Yang Xiaoling, a 48-year-old government-employed 48-year-old factory worker in Gansu, wept uncontrollably as she described the crippling debt she faced after paying her husband medical fees. , who suffered kidney failure.

Three years ago, she borrowed $ 7,700 at zero interest from a bank affiliated with the poverty alleviation program, and had to invest the money in buying livestock. But rather, she borrowed more money from family members and then spent all the money on a kidney transplant and medicine for her husband.

Now the whole loan is payable and she has no money to repay it.
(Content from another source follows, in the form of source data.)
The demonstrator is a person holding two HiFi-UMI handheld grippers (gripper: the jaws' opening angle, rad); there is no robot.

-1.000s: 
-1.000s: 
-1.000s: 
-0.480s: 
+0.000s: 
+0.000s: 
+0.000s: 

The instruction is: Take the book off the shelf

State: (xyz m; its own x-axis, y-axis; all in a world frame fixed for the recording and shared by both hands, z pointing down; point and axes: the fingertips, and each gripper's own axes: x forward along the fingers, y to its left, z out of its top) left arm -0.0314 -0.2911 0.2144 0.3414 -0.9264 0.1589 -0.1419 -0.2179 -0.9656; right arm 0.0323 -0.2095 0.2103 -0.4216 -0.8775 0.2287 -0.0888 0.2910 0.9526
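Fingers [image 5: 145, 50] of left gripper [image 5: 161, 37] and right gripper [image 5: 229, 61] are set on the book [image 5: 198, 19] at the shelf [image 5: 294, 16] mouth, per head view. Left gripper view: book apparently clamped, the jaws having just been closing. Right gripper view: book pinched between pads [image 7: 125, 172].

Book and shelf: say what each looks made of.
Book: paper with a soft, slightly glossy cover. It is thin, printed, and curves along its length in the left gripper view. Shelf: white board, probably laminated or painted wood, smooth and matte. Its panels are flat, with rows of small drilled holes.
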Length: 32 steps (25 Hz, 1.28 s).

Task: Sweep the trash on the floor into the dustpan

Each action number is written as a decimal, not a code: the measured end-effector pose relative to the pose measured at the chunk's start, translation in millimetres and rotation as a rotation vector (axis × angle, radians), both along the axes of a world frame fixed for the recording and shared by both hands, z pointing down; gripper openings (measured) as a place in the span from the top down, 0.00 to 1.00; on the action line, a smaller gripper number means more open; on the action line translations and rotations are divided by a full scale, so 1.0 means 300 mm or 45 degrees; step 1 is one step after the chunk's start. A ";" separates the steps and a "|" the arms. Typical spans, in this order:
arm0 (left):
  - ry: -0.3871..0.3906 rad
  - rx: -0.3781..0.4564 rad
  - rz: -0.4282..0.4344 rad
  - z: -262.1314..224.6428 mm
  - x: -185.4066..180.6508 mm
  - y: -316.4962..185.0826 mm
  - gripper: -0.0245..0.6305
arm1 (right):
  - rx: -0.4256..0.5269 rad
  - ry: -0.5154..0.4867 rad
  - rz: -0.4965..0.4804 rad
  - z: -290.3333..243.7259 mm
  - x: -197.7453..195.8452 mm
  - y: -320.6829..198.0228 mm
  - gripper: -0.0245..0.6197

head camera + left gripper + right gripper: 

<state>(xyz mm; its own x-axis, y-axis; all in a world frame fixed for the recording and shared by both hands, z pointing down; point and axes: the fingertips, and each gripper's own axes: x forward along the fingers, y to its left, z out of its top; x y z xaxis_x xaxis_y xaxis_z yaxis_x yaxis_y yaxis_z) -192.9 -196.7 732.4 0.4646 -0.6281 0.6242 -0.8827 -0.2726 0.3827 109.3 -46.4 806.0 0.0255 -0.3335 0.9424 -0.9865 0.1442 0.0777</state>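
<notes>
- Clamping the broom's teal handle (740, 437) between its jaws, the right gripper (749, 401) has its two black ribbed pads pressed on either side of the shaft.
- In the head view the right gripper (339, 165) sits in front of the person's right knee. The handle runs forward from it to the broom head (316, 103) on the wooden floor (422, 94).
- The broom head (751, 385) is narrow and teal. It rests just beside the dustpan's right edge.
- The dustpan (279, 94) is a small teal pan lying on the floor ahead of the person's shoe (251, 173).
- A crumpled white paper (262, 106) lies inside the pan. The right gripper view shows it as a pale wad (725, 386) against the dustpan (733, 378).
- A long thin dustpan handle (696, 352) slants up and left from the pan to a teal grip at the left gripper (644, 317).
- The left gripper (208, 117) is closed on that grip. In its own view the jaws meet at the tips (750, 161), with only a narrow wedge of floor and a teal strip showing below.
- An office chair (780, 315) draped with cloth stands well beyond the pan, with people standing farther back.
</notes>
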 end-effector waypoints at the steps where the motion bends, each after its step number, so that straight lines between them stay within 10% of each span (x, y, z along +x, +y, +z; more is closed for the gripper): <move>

Follow-up medical treatments for her husband consume her entire salary. So the couple and their three children and her husband’s invalid parents pay monthly poverty relief payments of less than $ 50 per person.

‘I do not have the ability to repay it. I can not do otherwise, ”said me. Yang gesnik. “I have borrowed a lot of money and no one is lending me money now.”

Despite the challenges, the poverty alleviation program could have a long-term political advantage that helps ensure some of it survives. Gratitude for the program seems to strengthen the political power of the party in rural areas.

In Youfang, Mr. Zhang not only the poverty program, but also Mr. Xi praised, and compared him to Mao.

“It is good for the country to have Xi Jinping,” he said, “and national policy is good.”

Chris Buckley reported from Sydney. Liu Yi, Amber Wang and Coral Yang contributed research.